TASK
Copy each line of the records below that mentions the word "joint".

:: AVAILABLE DATA ::

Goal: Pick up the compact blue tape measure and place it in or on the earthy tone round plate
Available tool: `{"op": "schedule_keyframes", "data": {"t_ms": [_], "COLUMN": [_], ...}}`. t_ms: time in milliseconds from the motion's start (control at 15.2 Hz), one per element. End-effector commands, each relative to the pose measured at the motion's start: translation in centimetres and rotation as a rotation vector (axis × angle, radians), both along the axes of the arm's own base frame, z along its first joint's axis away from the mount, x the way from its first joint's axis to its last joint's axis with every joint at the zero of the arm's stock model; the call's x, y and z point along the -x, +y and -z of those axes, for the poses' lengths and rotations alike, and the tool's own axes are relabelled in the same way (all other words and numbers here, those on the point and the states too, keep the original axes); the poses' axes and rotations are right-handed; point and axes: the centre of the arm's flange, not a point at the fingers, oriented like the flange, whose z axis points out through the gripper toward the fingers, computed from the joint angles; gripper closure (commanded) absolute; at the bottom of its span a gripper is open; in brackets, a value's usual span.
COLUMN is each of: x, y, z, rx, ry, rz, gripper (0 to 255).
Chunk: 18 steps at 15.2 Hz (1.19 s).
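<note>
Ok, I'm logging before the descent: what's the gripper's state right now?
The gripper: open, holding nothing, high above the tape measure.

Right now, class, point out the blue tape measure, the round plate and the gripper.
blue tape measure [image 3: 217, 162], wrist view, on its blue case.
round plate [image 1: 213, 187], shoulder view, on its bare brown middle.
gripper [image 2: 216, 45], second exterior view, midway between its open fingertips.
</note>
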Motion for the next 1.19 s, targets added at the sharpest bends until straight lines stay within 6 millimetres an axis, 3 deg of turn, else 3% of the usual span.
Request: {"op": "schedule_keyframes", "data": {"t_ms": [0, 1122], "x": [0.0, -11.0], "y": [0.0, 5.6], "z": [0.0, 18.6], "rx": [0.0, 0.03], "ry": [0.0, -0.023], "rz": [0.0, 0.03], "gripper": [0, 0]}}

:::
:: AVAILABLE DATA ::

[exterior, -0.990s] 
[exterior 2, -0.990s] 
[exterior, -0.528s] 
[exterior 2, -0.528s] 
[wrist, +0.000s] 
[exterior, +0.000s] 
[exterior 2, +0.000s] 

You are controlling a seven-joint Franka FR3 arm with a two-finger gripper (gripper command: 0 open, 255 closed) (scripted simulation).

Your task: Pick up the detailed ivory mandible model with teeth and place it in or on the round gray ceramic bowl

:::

TASK RESULT
Available tool: `{"op": "schedule_keyframes", "data": {"t_ms": [_], "COLUMN": [_], ...}}`. t_ms: time in milliseconds from the motion's start (control at 15.2 Hz), one per element. End-effector commands, each relative to the pose measured at the motion's start: translation in centimetres and rotation as a rotation vector (axis × angle, radians), both along the axes of the arm's own base frame, z along its first joint's axis away from the mount, x the way from its first joint's axis to its last joint's axis with every joint at the zero of the arm's stock model; the call's x, y and z point along the -x, +y and -z of those axes, for the poses' lengths and rotations alike, and the tool's own axes are relabelled in the same way (all other words and numbers here, those on the point and the states too, keep the original axes); the poses' axes and rotations are right-handed; point and axes: the centre of the arm's flange, not a point at the fingers, oriented like the flange, whose z axis points out through the gripper toward the fingers, computed from the joint angles; gripper closure (commanded) absolute; at the bottom of its span a gripper is open; in brackets, a value's usual span.
You are controlling a seven-joint Franka FR3 arm with a two-finger gripper (gripper command: 0 open, 255 closed) (scripted simulation).

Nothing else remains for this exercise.